Thanks for the replies everyone. Very good points. Being overly preachy and not allowing the player a vehicle for a response are two points that make me very cautious here.

The area which seems to have the most risk is exactly the area that I feel most compelled to try to explore, and that is the basic mechanics that drive the gameplay (more so than dialog or text, for example).

For example: I'm using an opportunity / chance mechanic while you're moving through the game world that's meant to steer you to new and interesting things while challenging you to avoid harmful happenstances.

One thought I had was that your social standing shades both the encounters you have and the resources you have to respond to them.

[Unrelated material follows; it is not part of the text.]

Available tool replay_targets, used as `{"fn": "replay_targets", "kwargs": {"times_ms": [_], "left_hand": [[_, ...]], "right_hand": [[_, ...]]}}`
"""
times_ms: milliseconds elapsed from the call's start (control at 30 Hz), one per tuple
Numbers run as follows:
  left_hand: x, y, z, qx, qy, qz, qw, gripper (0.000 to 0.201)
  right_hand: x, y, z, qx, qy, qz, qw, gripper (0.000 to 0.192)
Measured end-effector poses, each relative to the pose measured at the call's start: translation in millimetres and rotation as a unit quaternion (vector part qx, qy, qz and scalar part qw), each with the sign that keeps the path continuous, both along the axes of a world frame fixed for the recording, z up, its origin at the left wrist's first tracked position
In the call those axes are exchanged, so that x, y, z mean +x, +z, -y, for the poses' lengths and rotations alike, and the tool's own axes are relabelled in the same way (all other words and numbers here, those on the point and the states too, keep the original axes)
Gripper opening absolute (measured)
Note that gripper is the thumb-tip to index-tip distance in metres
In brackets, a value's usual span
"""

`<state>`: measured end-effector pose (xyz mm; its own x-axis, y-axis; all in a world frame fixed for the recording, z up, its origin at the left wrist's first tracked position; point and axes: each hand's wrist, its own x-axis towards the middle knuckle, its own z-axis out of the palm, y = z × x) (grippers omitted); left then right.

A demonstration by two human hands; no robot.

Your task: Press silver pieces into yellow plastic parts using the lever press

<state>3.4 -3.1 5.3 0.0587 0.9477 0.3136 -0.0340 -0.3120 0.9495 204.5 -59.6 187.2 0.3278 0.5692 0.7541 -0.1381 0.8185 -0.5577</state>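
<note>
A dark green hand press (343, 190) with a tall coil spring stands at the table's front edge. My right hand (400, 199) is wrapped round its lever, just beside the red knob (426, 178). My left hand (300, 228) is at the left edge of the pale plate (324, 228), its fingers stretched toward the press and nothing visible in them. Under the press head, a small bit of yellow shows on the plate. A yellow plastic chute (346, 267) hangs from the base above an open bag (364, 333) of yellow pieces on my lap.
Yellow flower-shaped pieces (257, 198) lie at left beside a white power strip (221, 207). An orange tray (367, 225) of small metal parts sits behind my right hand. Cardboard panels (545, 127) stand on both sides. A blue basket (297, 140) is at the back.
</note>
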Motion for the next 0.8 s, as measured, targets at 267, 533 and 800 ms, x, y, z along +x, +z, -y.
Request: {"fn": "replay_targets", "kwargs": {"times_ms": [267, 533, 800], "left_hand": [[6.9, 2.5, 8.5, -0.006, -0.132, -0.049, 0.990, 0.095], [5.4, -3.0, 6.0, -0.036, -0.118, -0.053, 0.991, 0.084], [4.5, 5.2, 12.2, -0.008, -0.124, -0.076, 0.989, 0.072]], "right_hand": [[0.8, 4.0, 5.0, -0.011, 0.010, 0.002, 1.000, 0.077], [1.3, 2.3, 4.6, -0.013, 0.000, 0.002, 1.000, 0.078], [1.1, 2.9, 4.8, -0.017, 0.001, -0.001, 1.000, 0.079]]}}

If you're falsely accused of a crime, for instance, you have a range of X number of responses, each of which have a cost. If your social standing in life is poor, not only do you have less available responses (e.g., cousin who's knows a good attorney or friend who knows the judge) but by virtue of having less resources overall (connections, money, time) you're situation is more dire.

What I'm trying to avoid, however, is a deterministic system that says "people in situation X only have Y-Z options." What I'd rather show is that, yes, you can respond just as well as someone in a higher station, but not without (sometimes great) cost to other areas in life that someone in a higher station does not have to pay.



--------------------Just waiting for the mothership...
It seems to me that one approach to compensating for determinism would be to rely on probabilities. Structure should not be eliminated in pursuit of avoiding determinism. Status could be used as a regulator. Player X in situation Y with Z response options each at a cost in status with varying degrees of success and reward. The opportunities faced, the available response options, the success or failure of the choice, each could be affected by the status of the player and affect the status of the player in turn as feedback. Players could start off at different status levels and proceed through the game from there. Status could be modeled in various ways and relative to various relationships in the game. A player's overall status could be compounded from her standing in those relationships. The various networks of relationships could be distinct but also overlap. These networks could comprise the primary focus of the game world. They could provide structure to the game and context for newly acquired status. It seems to me that players with different levels of status ought to face different happenstance, have different response options and different rates of success and failure. And that as a player's status improves, her available response options should increase as well as her success rate and vice versa.

// edit: typo correction

[Edited by - LessBread on March 17, 2009 3:17:42 PM]
"I thought what I'd do was, I'd pretend I was one of those deaf-mutes." - the Laughing Man
Quote:Original post by Oluseyi
If your game can speak to a social issue, wonderful. But don't ever forget that it is a game, and that it must be fun to play, even though it is educational and informative. The fun is mandatory. The rest are aspirational.

On the other hand, don't be afraid to come at it from the other angle, and create a thought-provoking piece of software that just happens to use the typical game trappings as the medium. In such a case, you wouldn't want to sacrifice your message to add extra fun. Either philosophy is fine as long as it is the correct one for your needs.